Once a diagnosis of FH is made, focus should shift to family members, but this seldom occurs. Most countries do not possess an integrated system or resources to adequately initiate cascade screening, where the focus is about preserving health, rather than treating the consequences of disease. The organizational and legislative environments are variable according to locality. After gaining informed consent, relatives should be invited to specialist lipid clinics with plasma cholesterol level measurement and genetic assessment.
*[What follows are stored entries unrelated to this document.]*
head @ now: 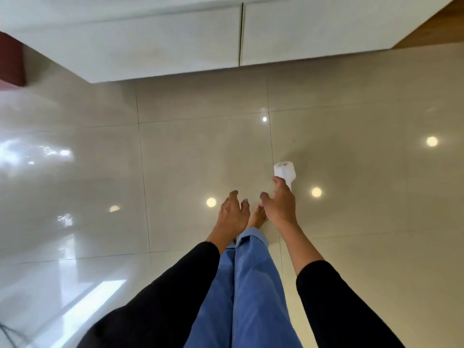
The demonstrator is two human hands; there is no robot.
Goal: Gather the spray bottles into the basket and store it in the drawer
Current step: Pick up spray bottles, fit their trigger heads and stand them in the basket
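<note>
My right hand (280, 204) is held out over the floor and grips a small white bottle-like object (285, 170). Its wider end points away from me and its lower part is hidden behind my fingers, so I cannot tell whether it has a spray head. My left hand (232, 213) hangs beside it, fingers apart and slightly curled, holding nothing. No basket is in view. Ahead stands a low white cabinet (150, 46) with flat fronts and a vertical seam (241, 33) between two of them, all closed.
Glossy beige floor tiles (351, 146) reflect ceiling lights and a window. My legs in blue trousers (251, 285) and a bare foot (257, 217) are below the hands. A dark red object (11, 61) stands at the far left. A wooden surface (439, 26) shows at the top right.
</note>
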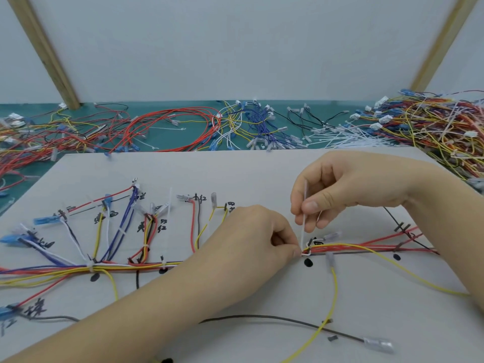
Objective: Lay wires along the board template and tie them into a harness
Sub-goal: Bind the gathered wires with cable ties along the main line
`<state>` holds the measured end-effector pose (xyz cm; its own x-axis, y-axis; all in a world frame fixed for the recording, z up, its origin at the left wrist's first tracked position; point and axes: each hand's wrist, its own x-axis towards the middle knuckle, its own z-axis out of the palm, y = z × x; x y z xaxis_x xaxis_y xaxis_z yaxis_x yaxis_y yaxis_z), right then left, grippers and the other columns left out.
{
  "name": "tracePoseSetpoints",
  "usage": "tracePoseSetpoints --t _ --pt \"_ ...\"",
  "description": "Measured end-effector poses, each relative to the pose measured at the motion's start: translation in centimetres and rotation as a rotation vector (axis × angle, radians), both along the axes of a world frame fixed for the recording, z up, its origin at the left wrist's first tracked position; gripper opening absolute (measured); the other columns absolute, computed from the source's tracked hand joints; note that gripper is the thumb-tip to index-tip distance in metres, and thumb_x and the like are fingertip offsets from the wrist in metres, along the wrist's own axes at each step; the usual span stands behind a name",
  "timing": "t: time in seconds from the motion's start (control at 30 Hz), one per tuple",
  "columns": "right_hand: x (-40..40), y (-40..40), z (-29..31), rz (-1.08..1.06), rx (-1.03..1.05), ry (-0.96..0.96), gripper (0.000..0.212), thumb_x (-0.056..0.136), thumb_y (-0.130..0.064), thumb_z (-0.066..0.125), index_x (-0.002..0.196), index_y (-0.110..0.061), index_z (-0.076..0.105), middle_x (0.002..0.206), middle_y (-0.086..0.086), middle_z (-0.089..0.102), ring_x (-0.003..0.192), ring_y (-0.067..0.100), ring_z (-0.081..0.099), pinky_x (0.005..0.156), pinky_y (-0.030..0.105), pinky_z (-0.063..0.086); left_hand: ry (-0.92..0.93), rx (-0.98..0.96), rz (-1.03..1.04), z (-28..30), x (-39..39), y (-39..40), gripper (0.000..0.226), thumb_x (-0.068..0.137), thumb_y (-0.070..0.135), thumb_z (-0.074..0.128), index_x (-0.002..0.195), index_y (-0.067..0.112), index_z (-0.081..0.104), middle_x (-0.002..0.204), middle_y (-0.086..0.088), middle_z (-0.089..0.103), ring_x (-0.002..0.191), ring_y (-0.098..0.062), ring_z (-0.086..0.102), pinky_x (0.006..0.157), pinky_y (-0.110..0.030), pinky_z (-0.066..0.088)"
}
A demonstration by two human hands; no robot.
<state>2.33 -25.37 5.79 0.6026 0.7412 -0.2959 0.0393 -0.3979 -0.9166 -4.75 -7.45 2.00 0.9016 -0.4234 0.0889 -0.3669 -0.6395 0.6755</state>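
Cable-tie step in progress on the pale grey paper board template [262, 174], hand-marked in black ink with route lines, dots and characters. The right hand [348, 189], at about 2 o'clock from board centre, pinches the upright tail of a thin white plastic cable tie [303, 218] between thumb and curled fingers. The left hand [256, 237], just at 9 o'clock of the tie, has its fingertips closed on the tie's loop where it wraps the main trunk of red, yellow and dark wires [353, 248]; whether it pinches the tie head itself cannot be told. Judgement: to tighten well, keep the left fingers pressing the bundle flat on the drawn line beside the black ink dot [308, 262], draw the tail straight up and evenly, and check that the loose yellow wire [334, 297] trailing toward 6 o'clock is not dragged off its branch. Ties already sit on the trunk at 9 o'clock, e.g. a white tie at the junction [90, 267]. Beyond the board, at 12 o'clock, the green surface [199, 108] carries heaps of loose coloured wires with connectors and a pile of spare white cable ties [348, 137]. Behind, a plain pale wall with two slanting wooden battens [44, 51].
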Motion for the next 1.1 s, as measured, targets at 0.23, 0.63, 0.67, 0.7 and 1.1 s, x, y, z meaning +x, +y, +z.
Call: tracePoseSetpoints --t 0.23,0.63,0.67,0.7,1.1 --pt "0.1 0.3 -0.1 0.004 0.017 0.004 0.011 0.072 -0.012 0.070 0.078 -0.020 0.074 0.075 0.003 0.072 0.069 0.013 0.070 0.059 0.017 0.053 -0.054 0.020 0.006 -0.3 -0.1 -0.3 0.014 0.081 0.024 0.064 0.067 0.027 0.064 0.048 0.037 0.046 0.057 0.018 0.046 0.053 0.000 0.032" --pt "0.2 0.8 -0.3 -0.031 0.048 -0.014 0.010 0.067 -0.010 0.065 0.070 -0.017 0.071 0.070 0.006 0.070 0.060 0.013 0.068 0.055 0.017 0.053 -0.111 0.006 -0.022 -0.6 -0.1 -0.6 0.009 0.082 0.022 0.063 0.074 0.022 0.068 0.051 0.014 0.044 0.058 0.013 0.046 0.053 -0.002 0.032" --pt "0.2 0.7 -0.3 -0.033 0.047 -0.012 0.010 0.067 -0.010 0.065 0.070 -0.017 0.072 0.070 0.006 0.070 0.061 0.013 0.068 0.055 0.017 0.053 -0.112 0.024 -0.032 -0.5 0.0 -0.5 0.009 0.081 0.021 0.062 0.075 0.022 0.067 0.052 0.015 0.045 0.058 0.013 0.046 0.054 -0.001 0.033" --pt "0.2 0.6 -0.3 -0.037 0.046 -0.013 0.010 0.067 -0.011 0.065 0.070 -0.018 0.072 0.070 0.006 0.071 0.062 0.013 0.068 0.056 0.017 0.053 -0.116 0.044 -0.036 -0.5 0.0 -0.5 0.008 0.081 0.021 0.061 0.076 0.023 0.067 0.055 0.014 0.048 0.058 0.011 0.047 0.056 -0.002 0.034" --pt "0.0 0.9 -0.4 -0.051 0.096 -0.039 0.009 0.066 -0.011 0.065 0.070 -0.017 0.070 0.070 0.006 0.070 0.061 0.013 0.067 0.055 0.018 0.053 -0.172 0.053 0.004 -1.0 -0.3 -0.8 0.008 0.080 0.021 0.058 0.076 0.023 0.065 0.070 0.010 0.053 0.063 -0.003 0.045 0.063 -0.015 0.036"
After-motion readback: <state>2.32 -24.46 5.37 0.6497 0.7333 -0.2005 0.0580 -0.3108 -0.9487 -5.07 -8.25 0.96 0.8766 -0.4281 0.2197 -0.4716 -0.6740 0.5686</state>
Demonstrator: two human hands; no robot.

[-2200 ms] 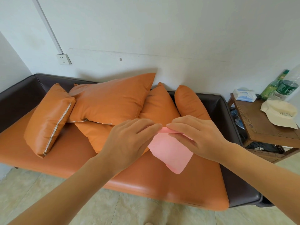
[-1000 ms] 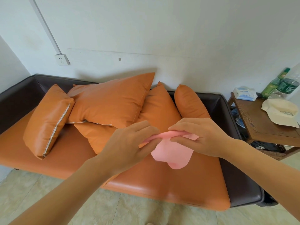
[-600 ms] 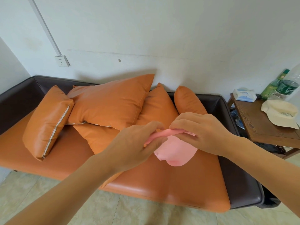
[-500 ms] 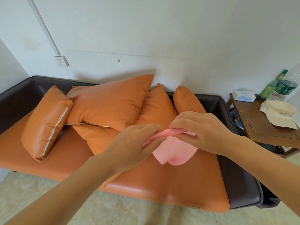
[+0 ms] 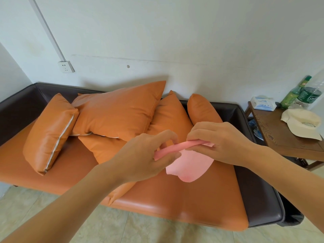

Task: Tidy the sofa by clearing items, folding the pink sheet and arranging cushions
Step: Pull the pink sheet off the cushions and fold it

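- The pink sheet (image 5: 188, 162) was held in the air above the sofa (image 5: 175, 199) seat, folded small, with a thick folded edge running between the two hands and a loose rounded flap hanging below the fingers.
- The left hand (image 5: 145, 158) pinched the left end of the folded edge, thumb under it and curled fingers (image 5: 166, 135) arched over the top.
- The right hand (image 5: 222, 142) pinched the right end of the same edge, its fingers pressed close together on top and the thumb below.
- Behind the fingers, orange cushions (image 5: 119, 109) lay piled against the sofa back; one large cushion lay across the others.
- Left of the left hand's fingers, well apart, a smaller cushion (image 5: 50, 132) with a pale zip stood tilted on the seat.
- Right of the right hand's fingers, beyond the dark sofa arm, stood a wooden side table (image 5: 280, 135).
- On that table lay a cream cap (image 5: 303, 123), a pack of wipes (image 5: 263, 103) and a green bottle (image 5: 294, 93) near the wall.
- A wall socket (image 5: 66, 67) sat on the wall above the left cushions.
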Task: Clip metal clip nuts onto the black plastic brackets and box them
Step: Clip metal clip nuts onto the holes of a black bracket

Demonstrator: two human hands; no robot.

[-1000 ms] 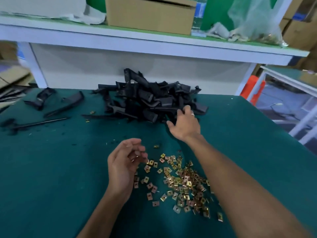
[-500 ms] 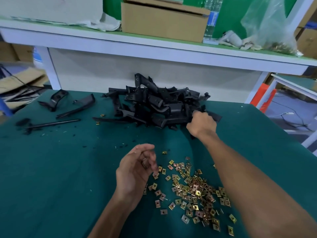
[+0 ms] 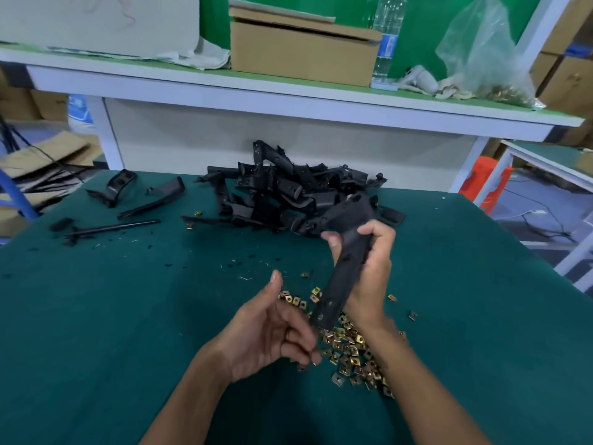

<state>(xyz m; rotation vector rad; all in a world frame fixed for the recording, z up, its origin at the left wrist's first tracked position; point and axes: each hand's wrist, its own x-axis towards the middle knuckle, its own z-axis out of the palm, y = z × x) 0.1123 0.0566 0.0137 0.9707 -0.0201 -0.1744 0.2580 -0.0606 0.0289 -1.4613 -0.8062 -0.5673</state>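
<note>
Bare green worktop [image 3: 96, 316] lies open to your left. The bracket pile [image 3: 288, 194] sits at the far edge, clip nuts [image 3: 349, 348] scattered under your wrists. Your right hand [image 3: 372, 264] grips a long black bracket [image 3: 343, 268], tilted above the nuts. Your left hand [image 3: 269, 329] is loosely curled beside its lower end; whether it holds a nut, you cannot tell.
</note>
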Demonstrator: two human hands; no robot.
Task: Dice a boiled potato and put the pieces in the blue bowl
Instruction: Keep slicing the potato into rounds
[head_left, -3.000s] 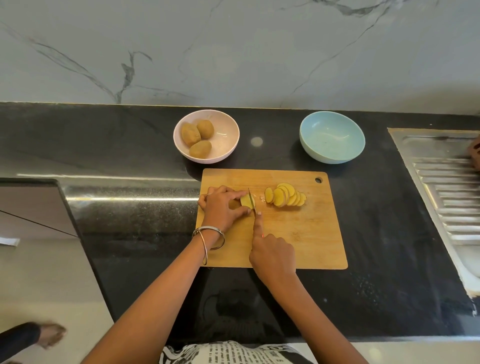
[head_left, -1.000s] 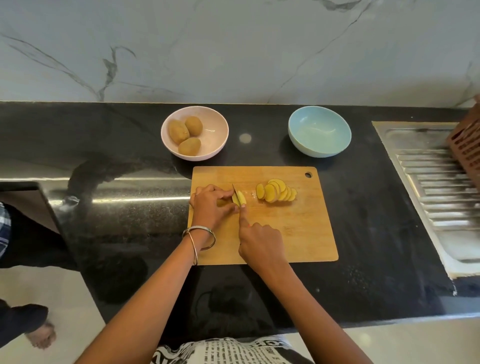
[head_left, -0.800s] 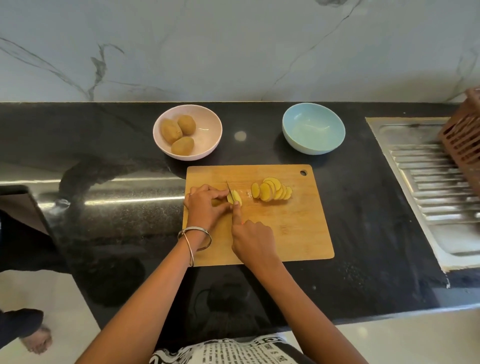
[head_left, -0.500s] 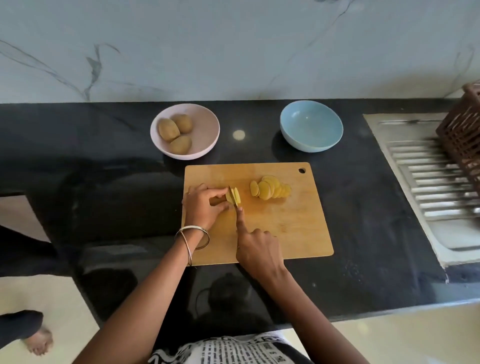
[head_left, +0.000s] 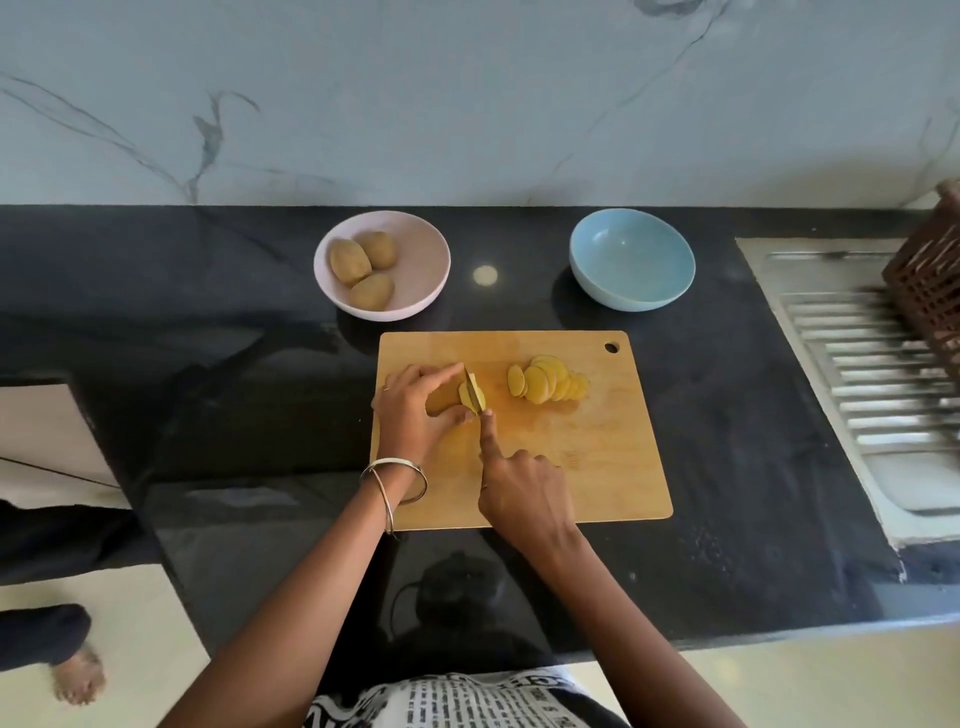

Another challenge is the ability to provide appropriate psychological support to those being screened, and especially asymptomatic children. Advice on contraception and pregnancy needs to be provided, especially as statins need to be avoided in a gestating or lactating patient. The real challenge in delivering FH care is to have an effective care model, with an integration of hospital and community-based services, having an appropriate informational technology setup, education and research of not only the patient but also the physician, and establishing an appropriate family support group. This would provide an effective framework for good clinical practice.